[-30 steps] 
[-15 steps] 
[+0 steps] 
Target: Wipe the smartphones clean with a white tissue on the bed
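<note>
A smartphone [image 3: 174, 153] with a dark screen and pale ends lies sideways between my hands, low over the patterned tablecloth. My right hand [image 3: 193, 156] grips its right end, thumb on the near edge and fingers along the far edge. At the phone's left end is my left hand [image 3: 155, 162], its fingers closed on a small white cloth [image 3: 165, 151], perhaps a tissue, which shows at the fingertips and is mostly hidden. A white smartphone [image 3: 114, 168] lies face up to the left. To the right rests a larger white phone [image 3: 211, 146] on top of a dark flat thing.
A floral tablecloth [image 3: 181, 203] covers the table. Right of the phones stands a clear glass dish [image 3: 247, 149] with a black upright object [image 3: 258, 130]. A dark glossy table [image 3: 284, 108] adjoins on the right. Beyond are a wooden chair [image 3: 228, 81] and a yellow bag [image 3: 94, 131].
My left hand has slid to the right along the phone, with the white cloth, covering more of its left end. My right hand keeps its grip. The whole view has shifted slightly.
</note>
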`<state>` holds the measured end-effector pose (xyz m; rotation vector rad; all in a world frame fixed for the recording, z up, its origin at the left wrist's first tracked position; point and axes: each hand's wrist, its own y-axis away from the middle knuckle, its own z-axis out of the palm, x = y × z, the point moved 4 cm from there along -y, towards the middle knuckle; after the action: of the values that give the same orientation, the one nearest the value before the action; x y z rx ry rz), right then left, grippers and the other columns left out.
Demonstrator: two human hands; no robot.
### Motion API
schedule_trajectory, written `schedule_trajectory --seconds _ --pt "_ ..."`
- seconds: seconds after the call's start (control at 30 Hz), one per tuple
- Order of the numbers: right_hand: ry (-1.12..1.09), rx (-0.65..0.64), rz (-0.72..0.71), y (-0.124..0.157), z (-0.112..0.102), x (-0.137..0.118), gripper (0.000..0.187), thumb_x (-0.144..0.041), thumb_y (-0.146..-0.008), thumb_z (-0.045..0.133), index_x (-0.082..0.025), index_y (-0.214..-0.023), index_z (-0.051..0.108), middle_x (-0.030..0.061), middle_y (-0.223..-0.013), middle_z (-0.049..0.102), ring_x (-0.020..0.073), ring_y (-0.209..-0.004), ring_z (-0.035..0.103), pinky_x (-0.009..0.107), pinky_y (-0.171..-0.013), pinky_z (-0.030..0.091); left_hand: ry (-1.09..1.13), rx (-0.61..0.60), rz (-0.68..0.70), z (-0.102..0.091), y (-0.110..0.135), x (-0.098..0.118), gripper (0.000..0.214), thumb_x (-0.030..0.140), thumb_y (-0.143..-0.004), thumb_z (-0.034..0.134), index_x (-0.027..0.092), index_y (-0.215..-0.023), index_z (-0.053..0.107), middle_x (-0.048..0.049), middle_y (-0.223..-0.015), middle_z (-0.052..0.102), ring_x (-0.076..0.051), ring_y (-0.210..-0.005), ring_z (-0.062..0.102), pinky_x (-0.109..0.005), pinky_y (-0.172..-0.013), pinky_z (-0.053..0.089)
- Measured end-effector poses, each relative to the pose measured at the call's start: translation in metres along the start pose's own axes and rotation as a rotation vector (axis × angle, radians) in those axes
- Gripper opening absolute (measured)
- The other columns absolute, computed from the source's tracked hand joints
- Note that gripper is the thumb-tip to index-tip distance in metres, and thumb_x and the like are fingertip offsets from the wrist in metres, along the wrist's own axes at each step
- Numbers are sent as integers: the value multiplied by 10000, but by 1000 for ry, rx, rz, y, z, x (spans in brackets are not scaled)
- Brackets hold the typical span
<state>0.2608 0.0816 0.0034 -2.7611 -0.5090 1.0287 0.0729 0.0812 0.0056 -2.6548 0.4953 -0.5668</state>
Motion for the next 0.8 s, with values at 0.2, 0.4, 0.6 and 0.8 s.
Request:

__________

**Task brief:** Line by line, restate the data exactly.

**Reply:**
[-30 steps] 
[-15 steps] 
[+0 steps] 
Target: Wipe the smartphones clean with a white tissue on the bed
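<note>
A smartphone [image 3: 174, 153] with a dark screen and pale ends lies sideways between my hands, low over the patterned tablecloth. My right hand [image 3: 193, 156] grips its right end, thumb on the near edge and fingers along the far edge. At the phone's left end is my left hand [image 3: 155, 162], its fingers closed on a small white cloth [image 3: 165, 151], perhaps a tissue, which shows at the fingertips and is mostly hidden. A white smartphone [image 3: 114, 168] lies face up to the left. To the right rests a larger white phone [image 3: 211, 146] on top of a dark flat thing.
A floral tablecloth [image 3: 181, 203] covers the table. Right of the phones stands a clear glass dish [image 3: 247, 149] with a black upright object [image 3: 258, 130]. A dark glossy table [image 3: 284, 108] adjoins on the right. Beyond are a wooden chair [image 3: 228, 81] and a yellow bag [image 3: 94, 131].
My left hand has slid to the right along the phone, with the white cloth, covering more of its left end. My right hand keeps its grip. The whole view has shifted slightly.
</note>
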`<state>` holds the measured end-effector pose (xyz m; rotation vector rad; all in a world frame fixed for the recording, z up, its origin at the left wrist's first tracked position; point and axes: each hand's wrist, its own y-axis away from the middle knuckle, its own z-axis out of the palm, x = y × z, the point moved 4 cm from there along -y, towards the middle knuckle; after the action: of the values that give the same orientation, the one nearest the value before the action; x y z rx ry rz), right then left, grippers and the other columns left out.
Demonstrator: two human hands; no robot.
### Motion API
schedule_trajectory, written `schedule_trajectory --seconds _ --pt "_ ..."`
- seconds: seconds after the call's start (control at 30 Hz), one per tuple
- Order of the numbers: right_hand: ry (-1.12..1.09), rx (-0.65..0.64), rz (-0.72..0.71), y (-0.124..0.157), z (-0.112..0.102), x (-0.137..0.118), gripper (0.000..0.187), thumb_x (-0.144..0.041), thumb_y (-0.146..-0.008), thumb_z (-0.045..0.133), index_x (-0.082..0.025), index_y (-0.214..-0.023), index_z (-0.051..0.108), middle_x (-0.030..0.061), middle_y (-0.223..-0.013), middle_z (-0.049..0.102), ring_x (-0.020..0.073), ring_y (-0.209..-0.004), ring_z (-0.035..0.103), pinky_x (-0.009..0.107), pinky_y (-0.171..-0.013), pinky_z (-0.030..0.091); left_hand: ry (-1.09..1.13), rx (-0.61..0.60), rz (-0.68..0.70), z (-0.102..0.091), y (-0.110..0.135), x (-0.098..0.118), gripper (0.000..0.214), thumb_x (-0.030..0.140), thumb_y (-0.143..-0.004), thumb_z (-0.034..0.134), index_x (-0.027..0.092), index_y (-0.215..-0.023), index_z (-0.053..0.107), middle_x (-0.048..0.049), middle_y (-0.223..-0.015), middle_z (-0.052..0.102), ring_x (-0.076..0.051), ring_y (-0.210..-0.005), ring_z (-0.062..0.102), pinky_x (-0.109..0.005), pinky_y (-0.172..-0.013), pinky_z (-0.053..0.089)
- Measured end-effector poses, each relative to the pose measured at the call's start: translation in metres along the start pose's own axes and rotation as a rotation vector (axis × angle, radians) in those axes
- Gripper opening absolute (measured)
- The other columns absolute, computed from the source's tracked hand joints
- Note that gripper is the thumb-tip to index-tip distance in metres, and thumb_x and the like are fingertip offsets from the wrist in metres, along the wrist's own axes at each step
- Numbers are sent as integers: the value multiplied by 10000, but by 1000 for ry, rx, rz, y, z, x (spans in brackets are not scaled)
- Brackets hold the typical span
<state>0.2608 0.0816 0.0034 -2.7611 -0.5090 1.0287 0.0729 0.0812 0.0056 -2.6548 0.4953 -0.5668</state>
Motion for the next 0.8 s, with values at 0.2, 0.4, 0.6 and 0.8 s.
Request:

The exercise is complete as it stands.